Our hero is quickly shoved aside when the heavies come to town. The FBI and Norwegian dick Eirik Nyland are here to solve the murder in Vidar Sondstol’s novel The Land of Dreams, the first book of his Minnesota Trilogy which is set along the shore of Lake Superior between Two Harbors and the Canadian border.

Lance Hansen is a loner, wife left and took the kid, who spends his time deep in the region’s historical archives. Upon discovering the dead body, one of his colleagues wonders aloud whether this was the first murder in Cook County history. The question sticks in Hansen’s craw, consuming him as the professionals investigate the present-day crime. He’s developing a theory that ties a fabled man who went missing eons ago to a relative who landed in Cook County under folklore-like circumstances.

At the same time, Hansen is keeping a crucial deet from the big boys investigating the dead Norwegian.

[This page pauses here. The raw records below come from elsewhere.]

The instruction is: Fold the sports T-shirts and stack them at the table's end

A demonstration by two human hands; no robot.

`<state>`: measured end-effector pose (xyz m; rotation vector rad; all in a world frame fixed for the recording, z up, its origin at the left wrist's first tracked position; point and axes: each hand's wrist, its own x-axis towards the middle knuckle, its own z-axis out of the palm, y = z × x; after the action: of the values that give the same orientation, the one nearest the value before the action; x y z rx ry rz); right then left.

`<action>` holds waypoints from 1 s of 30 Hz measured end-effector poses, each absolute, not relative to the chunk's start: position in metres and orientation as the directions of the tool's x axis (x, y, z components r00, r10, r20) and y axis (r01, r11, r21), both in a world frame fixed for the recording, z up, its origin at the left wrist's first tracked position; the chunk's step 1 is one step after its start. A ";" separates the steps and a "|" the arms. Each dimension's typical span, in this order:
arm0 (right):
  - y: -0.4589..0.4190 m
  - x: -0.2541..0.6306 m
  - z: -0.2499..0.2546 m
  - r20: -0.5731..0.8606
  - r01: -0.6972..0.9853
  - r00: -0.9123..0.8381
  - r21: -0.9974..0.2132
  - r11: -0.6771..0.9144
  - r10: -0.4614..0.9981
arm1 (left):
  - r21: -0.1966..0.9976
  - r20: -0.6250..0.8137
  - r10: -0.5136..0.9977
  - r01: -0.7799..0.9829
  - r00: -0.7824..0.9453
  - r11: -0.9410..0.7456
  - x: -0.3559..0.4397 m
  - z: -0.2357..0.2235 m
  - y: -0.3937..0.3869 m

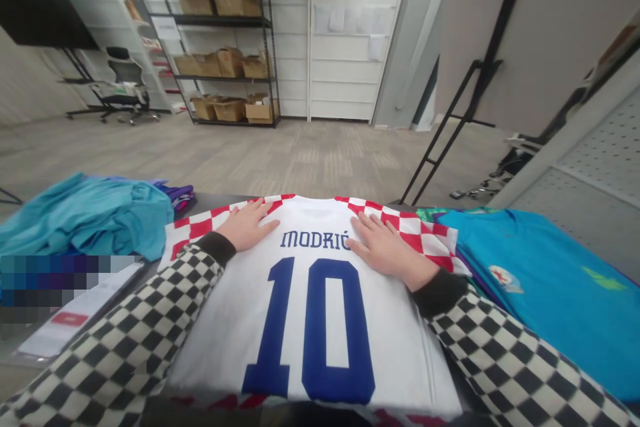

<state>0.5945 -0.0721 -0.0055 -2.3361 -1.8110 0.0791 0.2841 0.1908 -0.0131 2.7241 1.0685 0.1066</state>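
Note:
A white Croatia football shirt [310, 320] lies flat on the table, back facing up, with red-and-white checkered sleeves and "MODRIĆ 10" printed in navy. My left hand [246, 227] rests palm down on the shirt's upper left, fingers apart, near the shoulder seam and sleeve. My right hand [385, 248] presses flat on the upper right, beside the name print. Neither hand grips the fabric. Black-and-white checkered sleeves with dark cuffs cover both my forearms and hide part of the shirt's lower sides.
A crumpled turquoise garment [87, 220] lies left of the shirt, with purple cloth behind it. A folded blue shirt [540, 287] lies to the right. Printed papers [75, 320] sit at the left table edge. Metal shelves with cardboard boxes [220, 47] stand across the floor.

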 end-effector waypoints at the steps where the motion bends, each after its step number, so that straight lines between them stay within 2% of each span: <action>1: -0.078 0.593 -0.009 0.019 0.949 0.258 -0.193 -0.250 0.966 | 0.204 -0.029 0.697 0.687 0.716 -0.697 0.281 -0.012 0.196; 4: -0.085 0.596 -0.008 -0.079 0.934 0.268 -0.224 -0.279 0.960 | 0.166 -0.088 0.694 0.698 0.714 -0.697 0.272 -0.008 0.212; 6: -0.085 0.600 -0.003 -0.094 0.933 0.264 -0.228 -0.279 0.960 | 0.170 -0.073 0.701 0.702 0.709 -0.692 0.266 -0.006 0.222; 9: -0.084 0.610 0.003 -0.017 0.938 0.282 -0.207 -0.279 0.959 | 0.159 -0.044 0.754 0.749 0.656 -0.643 0.255 -0.006 0.235; 12: -0.088 0.624 -0.001 0.032 0.912 0.381 -0.179 -0.370 0.924 | 0.111 -0.108 0.784 0.791 0.611 -0.601 0.247 -0.012 0.245; 17: -0.092 0.640 -0.011 -0.088 0.887 0.439 -0.114 -0.447 0.894 | 0.066 -0.149 0.786 0.799 0.600 -0.597 0.243 -0.022 0.254; 25: -0.084 0.638 -0.009 -0.169 0.877 0.452 -0.094 -0.471 0.876 | -0.018 -0.101 0.744 0.746 0.661 -0.665 0.237 -0.033 0.262; 30: -0.081 0.637 -0.007 -0.143 0.899 0.408 -0.111 -0.424 0.902 | 0.017 -0.018 0.788 0.788 0.616 -0.616 0.237 -0.037 0.255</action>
<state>0.6369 -0.0812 -0.0072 -2.6216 -1.6765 0.2826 0.2366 0.2553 -0.0369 2.8030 1.3665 -0.0140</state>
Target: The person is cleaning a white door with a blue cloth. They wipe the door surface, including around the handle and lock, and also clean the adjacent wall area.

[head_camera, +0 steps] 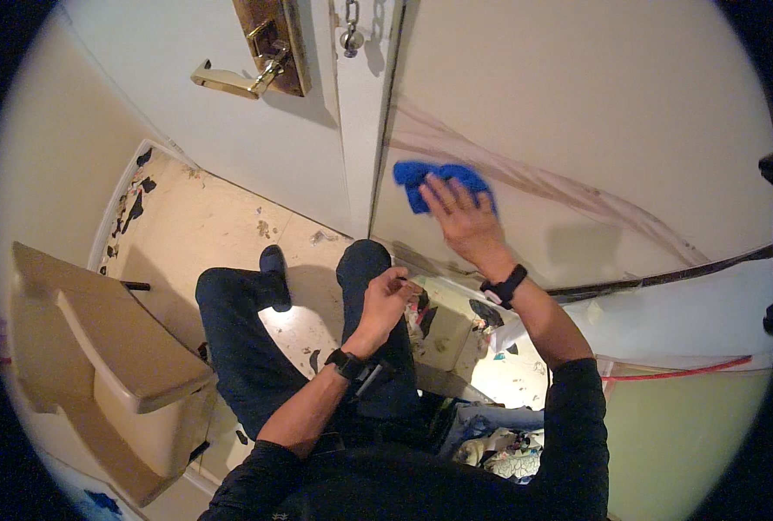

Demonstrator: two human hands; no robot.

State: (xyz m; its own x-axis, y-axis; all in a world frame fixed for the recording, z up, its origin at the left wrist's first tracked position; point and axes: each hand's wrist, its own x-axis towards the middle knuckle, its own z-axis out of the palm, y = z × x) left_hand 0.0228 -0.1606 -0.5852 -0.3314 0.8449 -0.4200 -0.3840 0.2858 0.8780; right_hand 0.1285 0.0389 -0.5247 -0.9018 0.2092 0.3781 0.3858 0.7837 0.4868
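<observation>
My right hand lies spread and palm down on a blue cloth, pressing it against a cream wall. Brownish smears run across that wall just above and to the right of the cloth. Over my raised knee, my left hand hovers with its fingers bent; whether something small and dark is between them cannot be told. Each wrist wears a dark band.
A white door with a brass lever handle stands upper left, a chain beside it. Dark scraps litter the tiled floor. A beige plastic chair or bin-like piece is at left, a red strip at right.
</observation>
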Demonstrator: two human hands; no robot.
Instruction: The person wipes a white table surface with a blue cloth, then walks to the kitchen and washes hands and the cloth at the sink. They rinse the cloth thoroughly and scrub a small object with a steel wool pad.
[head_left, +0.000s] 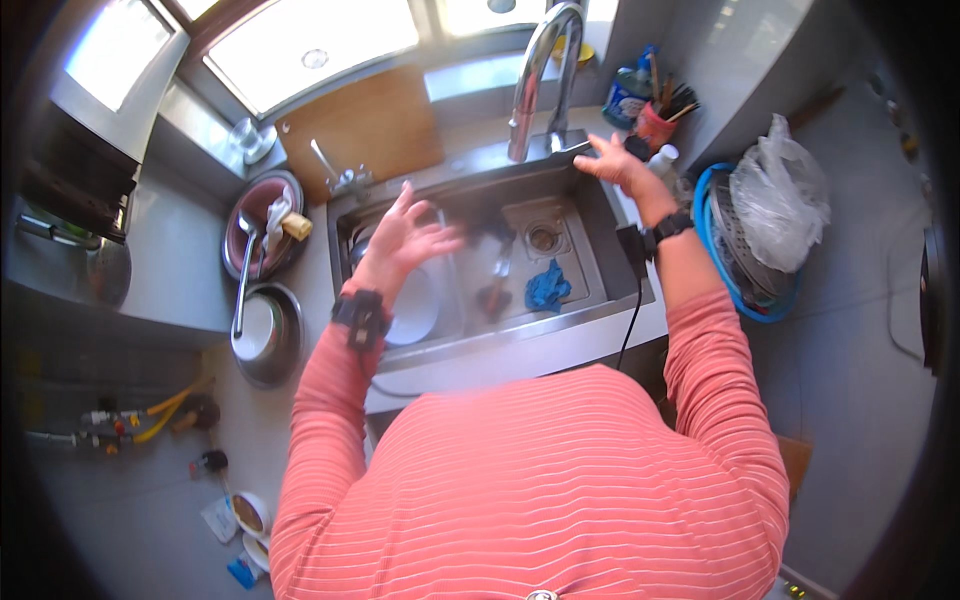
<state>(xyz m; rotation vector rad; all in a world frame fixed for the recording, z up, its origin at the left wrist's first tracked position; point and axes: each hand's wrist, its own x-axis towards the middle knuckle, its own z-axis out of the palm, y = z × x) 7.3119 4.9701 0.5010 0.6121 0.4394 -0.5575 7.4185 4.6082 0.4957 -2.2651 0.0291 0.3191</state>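
Note:
My left hand (411, 238), fingers spread and slightly blurred, is held over the left part of the metal sink (607, 217) and holds nothing. Below it a white plate or bowl (412, 307) lies in the left of the sink. Near the base of the chrome faucet (525, 97) is my right hand (616, 163), its fingers apart, over the sink's back right corner. A crumpled blue cloth (547, 286) lies on the sink floor by the drain (543, 238). A blurred item with a brownish end (493, 298) lies left of the cloth.
At the left stand a pinkish basin (259, 196) with a ladle (246, 277) and a metal bowl (289, 360). A wooden cutting board (367, 127) leans behind the sink. Right of it are a red brush holder (655, 127) and a blue basin (701, 225) with a clear plastic bag (780, 199).

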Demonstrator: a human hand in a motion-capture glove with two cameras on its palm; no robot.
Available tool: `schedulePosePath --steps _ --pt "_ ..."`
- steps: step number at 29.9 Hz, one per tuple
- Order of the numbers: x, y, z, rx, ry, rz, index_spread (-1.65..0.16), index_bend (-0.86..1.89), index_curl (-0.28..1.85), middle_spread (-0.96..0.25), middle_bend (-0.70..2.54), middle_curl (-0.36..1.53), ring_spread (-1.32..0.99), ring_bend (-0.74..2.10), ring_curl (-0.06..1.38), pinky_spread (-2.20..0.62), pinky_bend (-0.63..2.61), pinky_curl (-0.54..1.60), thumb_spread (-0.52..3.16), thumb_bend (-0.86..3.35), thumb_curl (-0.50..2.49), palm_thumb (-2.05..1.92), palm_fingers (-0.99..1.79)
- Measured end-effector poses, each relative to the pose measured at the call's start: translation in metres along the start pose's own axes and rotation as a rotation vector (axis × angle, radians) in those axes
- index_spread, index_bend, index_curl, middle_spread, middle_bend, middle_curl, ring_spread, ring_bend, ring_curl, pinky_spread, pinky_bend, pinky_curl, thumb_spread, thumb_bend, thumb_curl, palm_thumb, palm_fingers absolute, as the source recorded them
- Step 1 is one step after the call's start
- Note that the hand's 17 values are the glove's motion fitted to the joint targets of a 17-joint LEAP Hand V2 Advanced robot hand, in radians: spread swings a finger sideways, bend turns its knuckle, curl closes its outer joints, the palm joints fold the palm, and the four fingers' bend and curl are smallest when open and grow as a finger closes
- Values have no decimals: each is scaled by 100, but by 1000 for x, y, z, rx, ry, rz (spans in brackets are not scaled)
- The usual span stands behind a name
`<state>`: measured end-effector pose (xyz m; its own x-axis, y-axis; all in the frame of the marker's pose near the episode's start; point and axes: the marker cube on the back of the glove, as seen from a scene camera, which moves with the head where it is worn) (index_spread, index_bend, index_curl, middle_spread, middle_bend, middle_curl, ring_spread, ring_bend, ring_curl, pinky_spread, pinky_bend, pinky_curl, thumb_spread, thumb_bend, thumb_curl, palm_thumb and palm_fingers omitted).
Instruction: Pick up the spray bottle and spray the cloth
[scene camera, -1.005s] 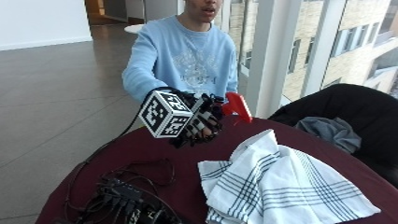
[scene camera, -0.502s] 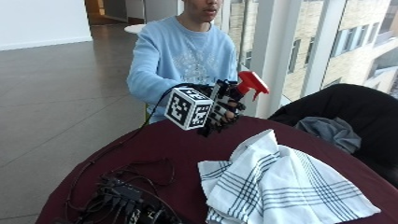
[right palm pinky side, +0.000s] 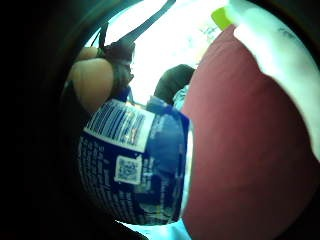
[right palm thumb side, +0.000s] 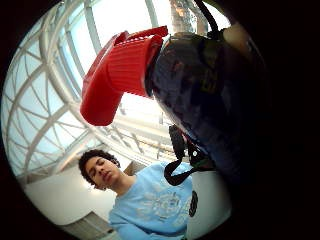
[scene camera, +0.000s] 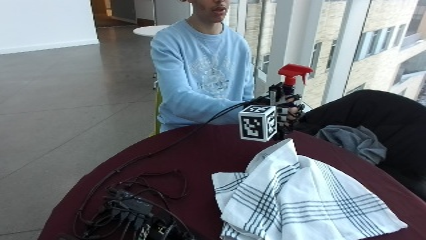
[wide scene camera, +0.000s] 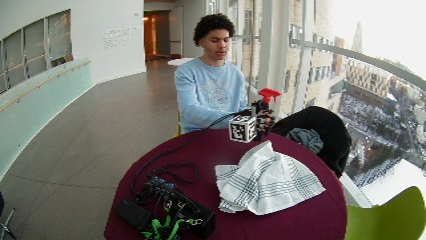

Sundstol’s book, which won a crime-writing award in Norway, was published about five years ago. It’s just recently been translated and published by the University of Minnesota Press, largely because a bunch of Norway natives now living in MInnesota got ahold of the book by a fellow Norwegian set in their adopted home. A language class in Minneapolis has used the original to brush up on their Norwegian and a Norwegian guide company recently brought a busload of fans up here to tour the North Shore of Sundstol’s series.

Sundstol has a good eye — and sense of recall — for the Northern Minnesota landscape, which he describes in pinpoint detail in his book. In one scene, a character drives down Duluth’s Central Entrance, and it couldn’t be more clearly drawn if I sat in the parking lot of the Coppertop Church and wrote it myself. Samesies goes for the people and vistas further up the shoreline. It’s interesting to think that while we were going about our own business, unbeknownst to us, all sorts of crime fans in Norway were reading about this place. And now that it has made the jump to Minnesota, it’s fun to see what he had to say about all of us and this place where we live

Minnesota landscapes aside, this is not your conventional whodunnit. In fact, when someone is finally charged with the murder it has little impact. You see that this is less about a murder and more about Hansen’s inner seesaw struggle. Although eventually it probably will be more about the murder. Sondstal has two more books to slowly weave his way toward a conclusion. They are scheduled for release in the fall of 2014 and 2015.